**EXERCISE PROMPT**: Go through the entries below and collect each line with the string "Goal" in it.
[EXTRACTED RECORDS]
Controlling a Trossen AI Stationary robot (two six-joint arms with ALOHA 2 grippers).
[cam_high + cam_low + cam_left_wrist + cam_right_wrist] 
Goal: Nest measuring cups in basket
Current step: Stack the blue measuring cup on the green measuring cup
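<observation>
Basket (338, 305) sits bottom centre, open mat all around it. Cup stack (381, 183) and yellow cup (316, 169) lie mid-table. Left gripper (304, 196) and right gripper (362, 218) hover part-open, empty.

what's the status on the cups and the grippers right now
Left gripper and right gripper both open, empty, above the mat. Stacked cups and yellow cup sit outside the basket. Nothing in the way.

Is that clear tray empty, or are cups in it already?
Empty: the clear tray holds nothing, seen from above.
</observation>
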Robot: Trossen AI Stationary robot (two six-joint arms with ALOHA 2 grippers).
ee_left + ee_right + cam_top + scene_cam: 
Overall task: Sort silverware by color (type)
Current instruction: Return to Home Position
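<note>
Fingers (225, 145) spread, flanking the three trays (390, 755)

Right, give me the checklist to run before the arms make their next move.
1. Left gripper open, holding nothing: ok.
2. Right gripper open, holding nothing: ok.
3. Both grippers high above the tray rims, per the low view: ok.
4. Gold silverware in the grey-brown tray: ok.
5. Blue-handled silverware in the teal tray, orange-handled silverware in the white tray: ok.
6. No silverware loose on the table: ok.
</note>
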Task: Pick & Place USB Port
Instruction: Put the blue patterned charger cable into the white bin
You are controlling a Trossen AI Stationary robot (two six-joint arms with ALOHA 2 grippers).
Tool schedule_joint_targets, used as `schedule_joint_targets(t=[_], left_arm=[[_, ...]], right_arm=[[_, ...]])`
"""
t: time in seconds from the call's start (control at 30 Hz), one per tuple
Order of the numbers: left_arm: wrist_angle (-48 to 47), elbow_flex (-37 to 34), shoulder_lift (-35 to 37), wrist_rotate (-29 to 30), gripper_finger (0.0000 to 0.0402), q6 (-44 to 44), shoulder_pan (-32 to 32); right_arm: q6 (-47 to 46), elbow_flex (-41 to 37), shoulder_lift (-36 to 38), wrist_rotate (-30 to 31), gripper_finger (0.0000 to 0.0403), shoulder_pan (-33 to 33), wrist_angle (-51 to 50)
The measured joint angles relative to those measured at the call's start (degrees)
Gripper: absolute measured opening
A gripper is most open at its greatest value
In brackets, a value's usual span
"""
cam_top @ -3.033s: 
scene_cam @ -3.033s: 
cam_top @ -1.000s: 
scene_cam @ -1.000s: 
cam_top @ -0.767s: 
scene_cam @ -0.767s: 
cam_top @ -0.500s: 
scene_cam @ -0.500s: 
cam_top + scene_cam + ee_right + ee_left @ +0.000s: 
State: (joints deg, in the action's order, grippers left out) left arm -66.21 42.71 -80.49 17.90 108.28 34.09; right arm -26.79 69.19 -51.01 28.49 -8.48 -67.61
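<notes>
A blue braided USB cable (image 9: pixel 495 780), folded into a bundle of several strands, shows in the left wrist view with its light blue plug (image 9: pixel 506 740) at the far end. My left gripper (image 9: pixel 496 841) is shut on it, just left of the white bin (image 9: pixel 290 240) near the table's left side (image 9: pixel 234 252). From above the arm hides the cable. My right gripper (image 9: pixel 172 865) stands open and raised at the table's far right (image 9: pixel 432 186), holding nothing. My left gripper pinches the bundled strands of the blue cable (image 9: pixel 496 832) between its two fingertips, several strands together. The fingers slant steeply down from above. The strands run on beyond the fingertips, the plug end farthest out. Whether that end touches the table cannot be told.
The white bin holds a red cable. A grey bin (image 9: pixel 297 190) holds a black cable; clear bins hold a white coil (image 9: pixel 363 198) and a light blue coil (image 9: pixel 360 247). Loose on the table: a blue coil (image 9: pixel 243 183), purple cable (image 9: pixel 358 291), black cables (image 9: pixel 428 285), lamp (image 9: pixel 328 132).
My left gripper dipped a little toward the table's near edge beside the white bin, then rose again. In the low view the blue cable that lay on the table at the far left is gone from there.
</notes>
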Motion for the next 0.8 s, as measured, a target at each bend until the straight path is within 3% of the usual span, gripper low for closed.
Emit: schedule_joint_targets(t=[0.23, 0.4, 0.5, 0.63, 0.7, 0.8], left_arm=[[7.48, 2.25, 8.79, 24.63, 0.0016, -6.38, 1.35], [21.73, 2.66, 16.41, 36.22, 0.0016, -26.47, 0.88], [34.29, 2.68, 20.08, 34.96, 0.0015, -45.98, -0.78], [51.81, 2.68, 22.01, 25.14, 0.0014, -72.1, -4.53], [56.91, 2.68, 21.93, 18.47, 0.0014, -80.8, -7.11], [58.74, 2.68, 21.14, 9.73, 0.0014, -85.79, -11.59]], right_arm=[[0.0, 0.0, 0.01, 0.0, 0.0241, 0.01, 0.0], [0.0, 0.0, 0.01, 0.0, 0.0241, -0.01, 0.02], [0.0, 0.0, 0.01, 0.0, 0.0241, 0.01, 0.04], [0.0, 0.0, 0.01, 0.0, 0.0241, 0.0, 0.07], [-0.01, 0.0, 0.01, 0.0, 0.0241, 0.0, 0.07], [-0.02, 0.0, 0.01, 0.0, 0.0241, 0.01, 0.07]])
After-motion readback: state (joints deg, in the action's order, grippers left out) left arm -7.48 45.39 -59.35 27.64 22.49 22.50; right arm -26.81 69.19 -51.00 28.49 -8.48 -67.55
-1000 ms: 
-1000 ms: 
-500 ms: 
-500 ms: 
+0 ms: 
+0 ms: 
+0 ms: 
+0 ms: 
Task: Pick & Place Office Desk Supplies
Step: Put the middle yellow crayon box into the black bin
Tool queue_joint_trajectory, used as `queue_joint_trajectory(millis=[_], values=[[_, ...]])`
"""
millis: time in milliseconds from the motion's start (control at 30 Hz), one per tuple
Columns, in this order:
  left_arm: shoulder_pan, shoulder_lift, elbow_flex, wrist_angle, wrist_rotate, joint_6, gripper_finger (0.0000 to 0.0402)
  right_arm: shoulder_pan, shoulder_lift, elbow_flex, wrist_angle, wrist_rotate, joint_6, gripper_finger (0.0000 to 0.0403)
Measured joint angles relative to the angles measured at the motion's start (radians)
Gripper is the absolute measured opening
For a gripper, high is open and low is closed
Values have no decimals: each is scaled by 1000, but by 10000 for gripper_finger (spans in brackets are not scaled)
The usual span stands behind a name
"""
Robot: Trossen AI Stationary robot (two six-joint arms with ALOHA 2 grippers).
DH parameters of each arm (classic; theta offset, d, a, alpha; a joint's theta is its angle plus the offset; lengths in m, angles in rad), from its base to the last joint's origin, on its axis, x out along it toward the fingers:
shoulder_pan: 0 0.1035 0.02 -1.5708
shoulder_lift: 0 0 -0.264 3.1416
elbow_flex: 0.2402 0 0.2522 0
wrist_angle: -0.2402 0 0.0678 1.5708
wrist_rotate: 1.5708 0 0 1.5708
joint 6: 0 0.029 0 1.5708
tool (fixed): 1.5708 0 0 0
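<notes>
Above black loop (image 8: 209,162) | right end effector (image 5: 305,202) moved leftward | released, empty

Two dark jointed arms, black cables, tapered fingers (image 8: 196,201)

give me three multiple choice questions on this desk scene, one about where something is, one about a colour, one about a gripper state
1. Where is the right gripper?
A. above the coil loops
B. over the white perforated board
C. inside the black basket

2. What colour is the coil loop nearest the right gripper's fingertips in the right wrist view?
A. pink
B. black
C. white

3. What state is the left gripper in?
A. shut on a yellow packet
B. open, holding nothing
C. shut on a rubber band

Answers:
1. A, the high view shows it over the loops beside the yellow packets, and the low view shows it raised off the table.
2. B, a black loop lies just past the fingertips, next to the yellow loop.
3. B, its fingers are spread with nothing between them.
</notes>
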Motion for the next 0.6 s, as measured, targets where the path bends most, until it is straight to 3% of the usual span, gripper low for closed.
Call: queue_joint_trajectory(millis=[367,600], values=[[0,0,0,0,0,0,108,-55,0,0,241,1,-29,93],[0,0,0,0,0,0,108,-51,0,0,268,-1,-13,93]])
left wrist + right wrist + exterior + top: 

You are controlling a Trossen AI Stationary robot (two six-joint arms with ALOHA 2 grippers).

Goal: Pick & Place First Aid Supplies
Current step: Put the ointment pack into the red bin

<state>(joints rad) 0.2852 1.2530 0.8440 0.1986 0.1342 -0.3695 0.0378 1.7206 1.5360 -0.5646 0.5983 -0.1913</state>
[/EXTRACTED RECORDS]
**YOUR RESPONSE**:
Goal: Nest measuring cups in basket
Goal: Pick & Place First Aid Supplies

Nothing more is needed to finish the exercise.